* _Work instructions_
Up to and including the line that contains "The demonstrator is", repeat each line of the data exactly, starting from the first.

* _Information provided_
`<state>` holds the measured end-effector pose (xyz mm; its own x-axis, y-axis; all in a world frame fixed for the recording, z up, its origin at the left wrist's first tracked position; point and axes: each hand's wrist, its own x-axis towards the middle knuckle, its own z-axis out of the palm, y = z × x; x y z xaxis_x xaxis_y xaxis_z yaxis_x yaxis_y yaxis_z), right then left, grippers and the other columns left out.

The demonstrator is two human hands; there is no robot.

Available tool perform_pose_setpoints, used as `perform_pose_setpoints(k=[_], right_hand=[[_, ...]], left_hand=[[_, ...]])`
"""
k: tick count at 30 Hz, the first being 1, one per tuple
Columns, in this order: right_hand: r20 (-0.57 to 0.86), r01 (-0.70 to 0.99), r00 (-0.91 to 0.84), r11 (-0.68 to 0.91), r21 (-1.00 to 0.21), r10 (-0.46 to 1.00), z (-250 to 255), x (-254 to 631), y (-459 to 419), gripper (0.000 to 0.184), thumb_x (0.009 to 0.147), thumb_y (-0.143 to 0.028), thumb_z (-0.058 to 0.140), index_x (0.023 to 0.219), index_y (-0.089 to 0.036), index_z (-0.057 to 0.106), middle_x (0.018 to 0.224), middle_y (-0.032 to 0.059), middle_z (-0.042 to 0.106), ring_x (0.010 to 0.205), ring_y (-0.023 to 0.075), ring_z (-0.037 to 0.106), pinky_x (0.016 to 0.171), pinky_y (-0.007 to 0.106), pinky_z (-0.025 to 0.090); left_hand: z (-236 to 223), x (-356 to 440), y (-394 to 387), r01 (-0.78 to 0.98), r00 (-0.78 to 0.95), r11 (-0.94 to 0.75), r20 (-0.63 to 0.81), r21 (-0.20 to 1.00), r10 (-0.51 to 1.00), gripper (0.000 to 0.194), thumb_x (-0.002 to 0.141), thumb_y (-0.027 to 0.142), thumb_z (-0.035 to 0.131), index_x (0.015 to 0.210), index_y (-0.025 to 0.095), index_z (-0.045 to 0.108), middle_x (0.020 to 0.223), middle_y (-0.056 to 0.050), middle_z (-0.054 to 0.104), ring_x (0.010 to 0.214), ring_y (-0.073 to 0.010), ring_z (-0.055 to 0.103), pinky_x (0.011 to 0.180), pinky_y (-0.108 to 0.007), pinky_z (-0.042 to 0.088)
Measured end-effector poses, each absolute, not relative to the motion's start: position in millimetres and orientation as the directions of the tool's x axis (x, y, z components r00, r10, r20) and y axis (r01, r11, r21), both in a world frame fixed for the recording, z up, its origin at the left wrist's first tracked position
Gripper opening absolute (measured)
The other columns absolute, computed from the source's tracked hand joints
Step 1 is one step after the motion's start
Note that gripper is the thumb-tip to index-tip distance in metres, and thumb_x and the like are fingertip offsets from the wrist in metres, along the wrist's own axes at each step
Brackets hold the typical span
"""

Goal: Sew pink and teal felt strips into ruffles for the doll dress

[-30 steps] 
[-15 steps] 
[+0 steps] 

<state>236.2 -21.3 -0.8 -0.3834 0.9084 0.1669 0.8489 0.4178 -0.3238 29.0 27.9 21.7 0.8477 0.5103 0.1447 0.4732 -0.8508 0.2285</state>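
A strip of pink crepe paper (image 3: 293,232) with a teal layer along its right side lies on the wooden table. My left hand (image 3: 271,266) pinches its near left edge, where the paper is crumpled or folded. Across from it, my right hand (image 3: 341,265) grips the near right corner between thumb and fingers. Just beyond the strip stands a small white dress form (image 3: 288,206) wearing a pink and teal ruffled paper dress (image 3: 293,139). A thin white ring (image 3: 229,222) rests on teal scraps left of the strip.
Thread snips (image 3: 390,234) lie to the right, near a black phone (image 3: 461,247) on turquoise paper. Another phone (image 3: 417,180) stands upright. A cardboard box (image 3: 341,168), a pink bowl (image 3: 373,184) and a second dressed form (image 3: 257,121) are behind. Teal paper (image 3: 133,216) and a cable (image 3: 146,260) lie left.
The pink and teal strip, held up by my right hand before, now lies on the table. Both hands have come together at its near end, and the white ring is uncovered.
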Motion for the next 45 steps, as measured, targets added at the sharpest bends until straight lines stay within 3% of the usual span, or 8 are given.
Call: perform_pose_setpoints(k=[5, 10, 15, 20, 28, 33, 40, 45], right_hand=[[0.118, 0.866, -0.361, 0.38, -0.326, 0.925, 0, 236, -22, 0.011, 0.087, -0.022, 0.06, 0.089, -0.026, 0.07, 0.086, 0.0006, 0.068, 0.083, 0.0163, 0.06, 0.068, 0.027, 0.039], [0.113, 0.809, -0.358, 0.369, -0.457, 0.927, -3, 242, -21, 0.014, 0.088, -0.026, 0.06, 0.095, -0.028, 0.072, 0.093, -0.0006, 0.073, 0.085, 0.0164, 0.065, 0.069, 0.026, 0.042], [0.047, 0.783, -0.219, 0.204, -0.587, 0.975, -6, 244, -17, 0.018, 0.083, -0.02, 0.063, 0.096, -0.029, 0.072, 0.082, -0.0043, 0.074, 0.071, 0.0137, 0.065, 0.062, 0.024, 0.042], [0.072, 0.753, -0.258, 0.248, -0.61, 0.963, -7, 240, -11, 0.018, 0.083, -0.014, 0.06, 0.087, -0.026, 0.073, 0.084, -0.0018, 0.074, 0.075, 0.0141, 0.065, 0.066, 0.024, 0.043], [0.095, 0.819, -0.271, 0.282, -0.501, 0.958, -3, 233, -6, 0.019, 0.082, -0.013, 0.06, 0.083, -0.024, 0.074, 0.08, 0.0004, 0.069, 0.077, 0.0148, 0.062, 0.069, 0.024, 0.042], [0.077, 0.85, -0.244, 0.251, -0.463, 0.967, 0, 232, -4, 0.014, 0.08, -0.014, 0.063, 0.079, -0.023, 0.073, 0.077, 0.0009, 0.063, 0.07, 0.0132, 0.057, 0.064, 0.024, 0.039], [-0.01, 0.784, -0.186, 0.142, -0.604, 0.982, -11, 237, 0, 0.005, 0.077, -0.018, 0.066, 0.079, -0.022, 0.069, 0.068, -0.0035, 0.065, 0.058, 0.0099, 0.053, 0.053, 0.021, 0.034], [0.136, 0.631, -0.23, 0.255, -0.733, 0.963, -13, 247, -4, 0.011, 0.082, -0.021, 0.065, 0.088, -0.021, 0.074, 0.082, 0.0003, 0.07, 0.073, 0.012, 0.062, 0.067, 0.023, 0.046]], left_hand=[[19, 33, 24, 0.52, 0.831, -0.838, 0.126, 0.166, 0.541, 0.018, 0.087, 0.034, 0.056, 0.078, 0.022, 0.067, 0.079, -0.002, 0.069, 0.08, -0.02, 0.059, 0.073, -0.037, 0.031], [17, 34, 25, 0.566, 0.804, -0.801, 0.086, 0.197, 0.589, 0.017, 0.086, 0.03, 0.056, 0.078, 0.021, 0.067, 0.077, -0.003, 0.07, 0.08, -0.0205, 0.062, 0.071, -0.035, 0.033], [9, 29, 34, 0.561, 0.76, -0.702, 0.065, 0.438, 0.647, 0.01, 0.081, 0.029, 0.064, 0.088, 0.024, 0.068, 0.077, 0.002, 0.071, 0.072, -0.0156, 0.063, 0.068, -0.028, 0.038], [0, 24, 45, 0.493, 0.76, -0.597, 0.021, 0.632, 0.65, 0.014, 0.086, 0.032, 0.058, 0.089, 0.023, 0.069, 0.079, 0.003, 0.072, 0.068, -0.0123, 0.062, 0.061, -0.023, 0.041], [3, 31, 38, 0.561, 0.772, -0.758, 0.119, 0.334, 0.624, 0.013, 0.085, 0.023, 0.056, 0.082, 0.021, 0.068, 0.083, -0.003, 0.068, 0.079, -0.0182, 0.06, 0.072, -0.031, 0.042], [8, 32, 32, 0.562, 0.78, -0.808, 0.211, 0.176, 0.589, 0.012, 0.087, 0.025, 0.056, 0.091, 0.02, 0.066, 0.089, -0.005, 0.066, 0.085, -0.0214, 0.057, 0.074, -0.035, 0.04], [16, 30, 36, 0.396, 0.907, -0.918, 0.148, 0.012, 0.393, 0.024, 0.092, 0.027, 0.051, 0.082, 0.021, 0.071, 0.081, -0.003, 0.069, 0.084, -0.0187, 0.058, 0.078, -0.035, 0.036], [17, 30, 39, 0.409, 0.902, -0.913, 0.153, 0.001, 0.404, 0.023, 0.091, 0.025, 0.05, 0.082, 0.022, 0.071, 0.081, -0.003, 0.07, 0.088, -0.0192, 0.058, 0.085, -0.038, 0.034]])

* _Exercise result_
`<state>` holds the measured end-effector pose (xyz mm; its own x-axis, y-axis; all in a world frame fixed for the recording, z up, its origin at the left wrist's first tracked position; point and axes: each hand's wrist, its own x-axis towards the middle knuckle, its own z-axis out of the palm, y = z × x; x y z xaxis_x xaxis_y xaxis_z yaxis_x yaxis_y yaxis_z), right then left, grippers and the other columns left out.

The demonstrator is two human hands; there is no robot.

Thus the exercise is complete.